To investigate the co-abundance of gut microbiota and the potential differences in metabolic pathways among different subtypes of IBS. By considering the patient’s primary symptoms as diagnosed by a medical professional (doctor, physician assistant), bowel movement characteristics, and associated symptoms, we included samples from three subtypes of IBS: IBS-C, IBS-D, and IBS-U, totaling 1,031 pairs. We conducted data screening and preprocessing using the AGP database to obtain high-quality samples from 966 IBS patients, including 230 IBS-C, 365 IBS-D, and 371 IBS-U cases, along with 966 non-IBS pairs matched to each sample, including 230 non-IBS1, 365 non-IBS2 and 371 non-IBS3 cases. There were no differences in age, BMI, height, weight and sex between the IBS-C patients group and the non-IBS1 group (Figures 1AE), between the IBS-D patients group and the non-IBS2 group (Figures 1FJ), and between the IBS-U patients group and the non-IBS3 group (Figures 1KO). Meanwhile, no statistically significant differences were observed in age, BMI, or sex among the three IBS subtypes (Figures 1P,Q,T). However, significant differences in height and weight were found between IBS-C and both IBS-D and IBS-U (Figures 1R,S) (p < 0.05). To date, no studies have identified height as a factor influencing IBS clinical symptoms. The observed increase in weight aligned with height trends is physiologically expected, given that BMI did not differ significantly among the groups.

Figure 1
Box plots labeled A to T compare IBS (Irritable Bowel Syndrome) subtypes (IBS-C, IBS-D, IBS-U) with non-IBS groups across age, BMI, height, weight, and sex. Most comparisons show no significant difference (

Figure 1. Cohort construction characteristics of IBS subtypes and non-IBS controls. (A–O) The paired t-test results for age, BMI, height, weight and sex between the three IBS subtypes and non-IBS controls showed no statistically significant difference. (P–T) The ordinary one-way ANOVA results for age, BMI, height, weight, and sex between the three IBS subtypes groups. Sex was coded as 1 (male) and 0 (female) for statistical analysis. *p < 0.05, **p < 0.01, ***p < 0.001, and ****p < 0.0001, ns, not significant.

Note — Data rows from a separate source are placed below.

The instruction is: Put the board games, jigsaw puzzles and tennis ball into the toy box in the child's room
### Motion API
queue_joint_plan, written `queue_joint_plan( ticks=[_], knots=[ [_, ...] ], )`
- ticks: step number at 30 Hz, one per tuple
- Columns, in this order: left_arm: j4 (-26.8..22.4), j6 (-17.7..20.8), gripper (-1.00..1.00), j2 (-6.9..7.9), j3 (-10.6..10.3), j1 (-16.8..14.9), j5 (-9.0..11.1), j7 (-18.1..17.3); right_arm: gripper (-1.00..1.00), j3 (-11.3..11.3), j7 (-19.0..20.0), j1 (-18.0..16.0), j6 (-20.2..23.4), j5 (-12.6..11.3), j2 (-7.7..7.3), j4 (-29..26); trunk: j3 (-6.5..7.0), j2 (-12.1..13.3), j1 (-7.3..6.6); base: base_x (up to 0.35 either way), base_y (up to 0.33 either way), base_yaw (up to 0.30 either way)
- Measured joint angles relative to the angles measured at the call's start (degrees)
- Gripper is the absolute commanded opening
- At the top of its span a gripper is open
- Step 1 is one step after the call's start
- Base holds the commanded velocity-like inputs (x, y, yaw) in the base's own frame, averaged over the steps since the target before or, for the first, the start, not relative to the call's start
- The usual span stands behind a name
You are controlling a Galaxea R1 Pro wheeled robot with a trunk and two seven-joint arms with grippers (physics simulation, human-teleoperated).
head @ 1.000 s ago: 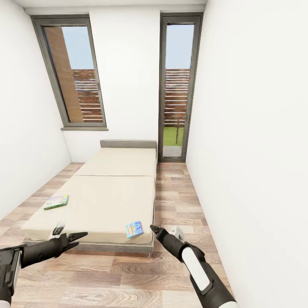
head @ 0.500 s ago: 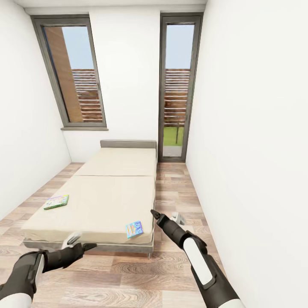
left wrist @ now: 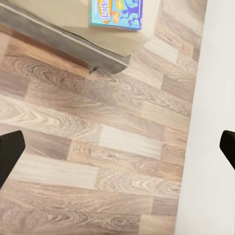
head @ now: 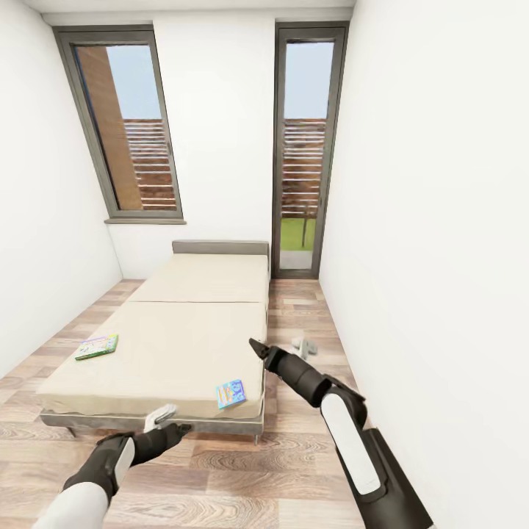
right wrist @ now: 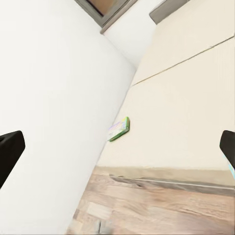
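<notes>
Up front in the head view, two flat board game boxes sit on the low beige bed (head: pixel 184 345): small blue one (head: pixel 231 393) near the foot corner, green-edged one (head: pixel 97 346) at the far side. Right claw (head: pixel 258 348) hovers alongside, so I'd guess approach step. Left wrist view: left claw (left wrist: pixel 117 147) spread wide, empty, over wood floor, blue box just ahead. Right wrist view: fingers apart too, aimed at the green one. Next it needs lowering onto a box.

Wood-plank floor (head: pixel 242 470), two tall windows (head: pixel 128 125), white walls (head: pixel 433 220)
</notes>
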Motion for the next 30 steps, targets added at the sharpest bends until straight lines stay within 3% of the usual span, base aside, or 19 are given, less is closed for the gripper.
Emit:
queue_joint_plan(
  ticks=[3, 5, 7, 11, 18, 30],
  knots=[
    [0.96, -1.53, 1.0, -0.63, -1.69, -0.04, -0.39, 1.89, 1.0, 2.02, -0.12, 0.22, 0.96, 0.37, 0.01, -1.5, 0.0, 0.0, 0.0, 0.0, 0.0, 0.0],
    [1.95, -2.7, 1.0, -1.25, -4.74, -0.07, -0.72, 4.36, 1.0, 5.16, -0.24, 0.35, 1.34, 0.63, 0.0, -2.52, 0.0, 0.0, 0.0, 0.0, 0.0, 0.0],
    [3.02, -3.44, 1.0, -1.47, -7.62, -0.08, -0.96, 6.3, 1.0, 6.82, -0.29, 0.39, 1.36, 0.77, -0.02, -2.87, 0.0, 0.0, 0.0, 0.0, 0.0, 0.0],
    [4.13, -4.78, 1.0, -1.66, -11.72, -0.1, -0.71, 8.54, 1.0, 8.13, -0.29, 0.43, 1.37, 0.87, -0.06, -3.14, 0.0, 0.0, 0.0, 0.0, 0.0, 0.0],
    [4.51, -5.42, 1.0, -2.3, -13.25, -0.1, -0.83, 9.29, 1.0, 8.54, -0.38, 0.44, 1.32, 0.92, -0.08, -3.1, 0.0, 0.0, 0.0, 0.0, 0.0, 0.0],
    [4.55, -5.48, 1.0, -2.39, -13.1, -0.1, -0.44, 8.83, 1.0, 8.59, -0.49, 0.44, 1.26, 1.02, -0.09, -3.06, -0.17, -0.38, 0.22, 0.0, 0.0, 0.0]
  ],
)
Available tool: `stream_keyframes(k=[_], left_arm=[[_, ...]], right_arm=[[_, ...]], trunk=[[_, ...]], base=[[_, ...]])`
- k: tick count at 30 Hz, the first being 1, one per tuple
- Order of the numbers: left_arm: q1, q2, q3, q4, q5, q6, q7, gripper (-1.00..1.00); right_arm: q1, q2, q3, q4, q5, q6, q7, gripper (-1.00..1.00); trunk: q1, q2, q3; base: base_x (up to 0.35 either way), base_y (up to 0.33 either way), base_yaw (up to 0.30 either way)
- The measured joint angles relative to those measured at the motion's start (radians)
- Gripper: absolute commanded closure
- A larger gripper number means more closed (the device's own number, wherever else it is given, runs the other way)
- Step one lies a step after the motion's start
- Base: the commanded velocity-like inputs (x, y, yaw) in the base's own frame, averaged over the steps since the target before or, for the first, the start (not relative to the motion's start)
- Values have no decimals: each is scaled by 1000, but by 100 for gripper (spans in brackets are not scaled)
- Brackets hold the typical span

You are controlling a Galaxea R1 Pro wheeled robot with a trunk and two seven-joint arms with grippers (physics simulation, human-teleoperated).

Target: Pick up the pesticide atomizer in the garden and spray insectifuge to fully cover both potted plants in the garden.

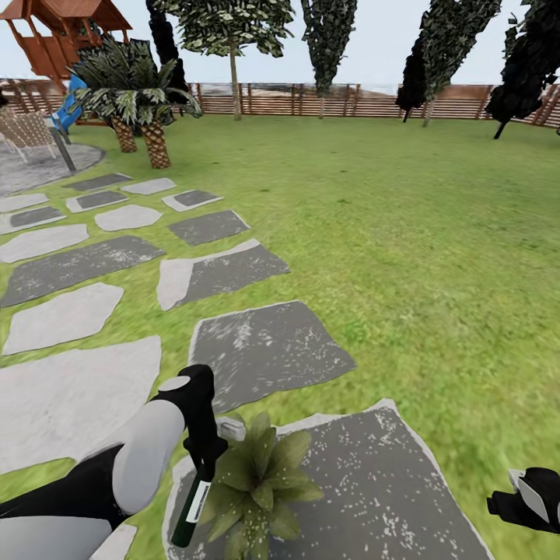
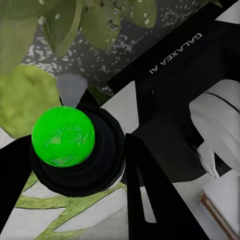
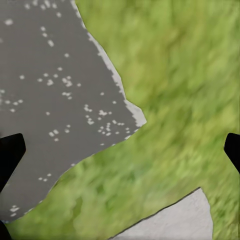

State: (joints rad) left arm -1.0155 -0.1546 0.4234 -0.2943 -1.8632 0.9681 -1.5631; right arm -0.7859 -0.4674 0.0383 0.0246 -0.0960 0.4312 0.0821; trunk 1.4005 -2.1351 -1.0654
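The left gripper (image 1: 204,455) is clamped on the pesticide atomizer (image 1: 191,505), a slim dark-green bottle with a white label that hangs below the fingers and tilts slightly, just beside a potted plant (image 1: 260,482) — a low rosette of pointed, speckled leaves on a grey stone slab (image 1: 373,482). In the left wrist view the bottle's end shows as a bright green ball (image 2: 63,136) set in a black ring, with a black finger (image 2: 155,200) pressed alongside it and speckled leaves (image 2: 107,22) over the grey slab beyond. The right gripper (image 1: 529,498) sits low at the head view's edge, away from the plant; its wrist camera shows the two fingertips (image 3: 10,155) set wide apart — open, holding nothing — above the slab's edge and the lawn (image 3: 185,75). Farther off, more slabs (image 1: 218,272) lead across the grass toward two palms (image 1: 140,101), a wooden play tower (image 1: 66,35) and a brown slatted fence (image 1: 311,99).
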Motion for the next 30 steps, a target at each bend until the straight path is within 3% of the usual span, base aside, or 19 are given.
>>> stream_keyframes(k=[7, 14, 30], left_arm=[[0, -1, 1, 0, 1, 0, 0, 100], [0, -2, 2, 1, 0, 1, 0, 100], [1, -3, 0, 4, -4, 3, 0, 100]], right_arm=[[0, 0, 0, 0, 0, 0, 0, -100], [0, 0, 0, 0, 0, 0, 0, -100], [0, 0, 1, 0, 0, 0, 0, -100]], trunk=[[0, 0, 0], [0, 0, 0], [0, 0, 0]], base=[[27, -20, 10], [112, -197, 0], [-134, -170, 19]])
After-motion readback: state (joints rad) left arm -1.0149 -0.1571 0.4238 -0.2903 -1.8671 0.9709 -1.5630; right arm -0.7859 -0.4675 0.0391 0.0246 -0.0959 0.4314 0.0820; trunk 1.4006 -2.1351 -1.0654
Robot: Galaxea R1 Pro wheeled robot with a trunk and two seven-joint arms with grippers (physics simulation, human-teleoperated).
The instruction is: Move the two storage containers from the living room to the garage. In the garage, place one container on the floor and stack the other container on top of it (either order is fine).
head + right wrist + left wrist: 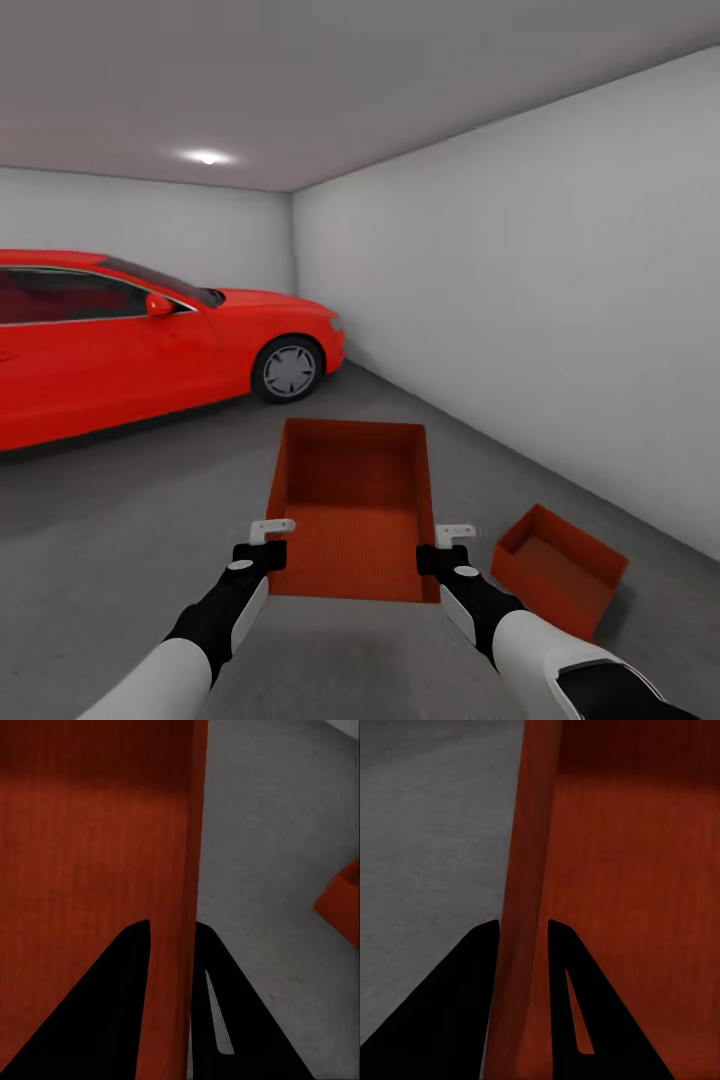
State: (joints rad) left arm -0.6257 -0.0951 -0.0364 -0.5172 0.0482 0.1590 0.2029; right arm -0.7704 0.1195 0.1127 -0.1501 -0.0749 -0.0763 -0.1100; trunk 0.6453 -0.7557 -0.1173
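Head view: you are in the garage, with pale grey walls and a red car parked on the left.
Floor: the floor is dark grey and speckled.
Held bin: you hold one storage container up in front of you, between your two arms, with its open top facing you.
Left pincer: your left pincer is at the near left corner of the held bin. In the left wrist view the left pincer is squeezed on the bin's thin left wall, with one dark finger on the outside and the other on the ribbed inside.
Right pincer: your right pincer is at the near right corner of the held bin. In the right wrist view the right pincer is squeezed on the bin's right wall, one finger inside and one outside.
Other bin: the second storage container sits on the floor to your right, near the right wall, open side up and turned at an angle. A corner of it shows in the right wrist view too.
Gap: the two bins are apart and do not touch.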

3.2 The key findings on the co-abundance of gut microbiota in the IBS-C subtype

To investigate co-abundance differences among bacterial genera at the genus level in the IBS-C subtype, we identified 37 enriched bacterial genera categorized into eight CAGs, each containing 2–10 genera (p < 0.05). A total of 106 and 98 co-abundances were identified in the IBS-C and non-IBS1 groups, respectively, both exhibiting positive correlations. Compared to the non-IBS1 group, the IBS-C group showed a significant decrease in correlations involving CAG2, CAG3, and CAG4, encompassing genera such as Clostridium, Bacteroides, Blautia, Ruminococcus, Dorea, Faecalibacterium, Lachnospira, and Parabacteroides (p < 0.05). This decrease was particularly pronounced in the Clostridium genus within CAG2 and Bacteroides within CAG4 (Figure 2A). This may indicate a notable alteration in the gut microbiota structure of IBS-C patients, especially impacting the Clostridium and Bacteroides genera.

Figure 2
Diagram showing microbial network graphs and a bar chart. Panel A depicts interactions among CAGs in IBS-C and non-IBS1 samples, with nodes representing bacterial genera colored by CAG categories. Panel B is a bar chart comparing the relative abundances of CAGs in IBS-C and non-IBS1, highlighting statistically significant differences.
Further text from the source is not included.